Problem statement:
In exact form, set down only those lines of the material that run from its first line to the line with "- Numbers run", inclusive.
◇ ◇ ◇ ◇
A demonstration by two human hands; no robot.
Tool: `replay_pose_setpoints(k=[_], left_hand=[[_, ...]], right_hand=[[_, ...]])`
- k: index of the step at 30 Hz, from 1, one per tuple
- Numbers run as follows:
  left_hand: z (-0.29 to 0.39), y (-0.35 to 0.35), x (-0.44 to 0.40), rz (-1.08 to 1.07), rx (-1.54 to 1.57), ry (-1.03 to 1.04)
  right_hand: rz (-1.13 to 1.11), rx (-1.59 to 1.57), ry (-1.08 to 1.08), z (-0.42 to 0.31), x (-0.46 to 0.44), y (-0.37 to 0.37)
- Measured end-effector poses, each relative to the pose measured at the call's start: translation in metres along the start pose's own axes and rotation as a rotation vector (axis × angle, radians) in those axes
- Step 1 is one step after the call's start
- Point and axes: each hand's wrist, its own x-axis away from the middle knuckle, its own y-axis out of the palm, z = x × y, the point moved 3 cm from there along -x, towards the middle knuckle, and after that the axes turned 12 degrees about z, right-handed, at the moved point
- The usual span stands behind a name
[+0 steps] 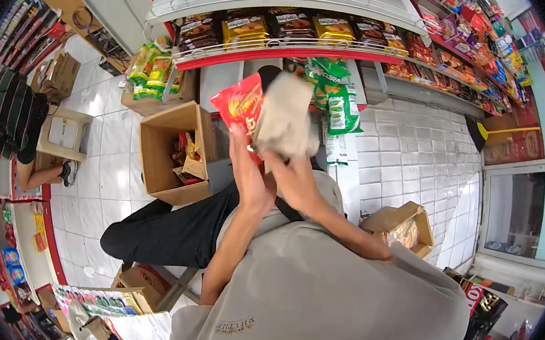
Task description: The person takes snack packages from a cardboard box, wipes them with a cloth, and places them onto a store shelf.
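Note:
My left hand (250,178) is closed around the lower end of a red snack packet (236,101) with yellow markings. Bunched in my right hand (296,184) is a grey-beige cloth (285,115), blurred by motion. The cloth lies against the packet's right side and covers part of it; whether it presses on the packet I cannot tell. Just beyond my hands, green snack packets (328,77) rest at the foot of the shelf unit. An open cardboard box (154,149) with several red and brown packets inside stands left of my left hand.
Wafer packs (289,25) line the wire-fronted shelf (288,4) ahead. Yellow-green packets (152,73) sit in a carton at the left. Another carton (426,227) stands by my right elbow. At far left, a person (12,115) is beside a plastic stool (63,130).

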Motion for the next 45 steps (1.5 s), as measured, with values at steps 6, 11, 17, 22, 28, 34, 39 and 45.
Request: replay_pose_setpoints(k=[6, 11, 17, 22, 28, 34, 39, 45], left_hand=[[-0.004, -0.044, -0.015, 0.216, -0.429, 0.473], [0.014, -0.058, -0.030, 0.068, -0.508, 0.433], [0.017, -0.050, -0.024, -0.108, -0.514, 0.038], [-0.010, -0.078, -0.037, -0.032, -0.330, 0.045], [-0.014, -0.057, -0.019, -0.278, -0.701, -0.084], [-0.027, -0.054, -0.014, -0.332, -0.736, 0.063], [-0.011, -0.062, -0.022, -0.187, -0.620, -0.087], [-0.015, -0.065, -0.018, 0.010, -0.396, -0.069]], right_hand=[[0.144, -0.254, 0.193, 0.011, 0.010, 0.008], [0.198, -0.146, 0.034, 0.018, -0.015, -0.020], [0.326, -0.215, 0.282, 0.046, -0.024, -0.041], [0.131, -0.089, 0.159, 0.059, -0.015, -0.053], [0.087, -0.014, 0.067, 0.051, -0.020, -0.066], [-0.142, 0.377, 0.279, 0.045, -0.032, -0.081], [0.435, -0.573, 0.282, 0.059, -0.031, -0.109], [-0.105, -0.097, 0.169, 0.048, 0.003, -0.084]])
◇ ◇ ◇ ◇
Solution for this exercise:
A demonstration by two human hands; no robot.
Tool: `replay_pose_setpoints(k=[_], left_hand=[[_, ...]], right_hand=[[_, ...]])`
- k: index of the step at 30 Hz, from 1, one per tuple
- Numbers run as follows:

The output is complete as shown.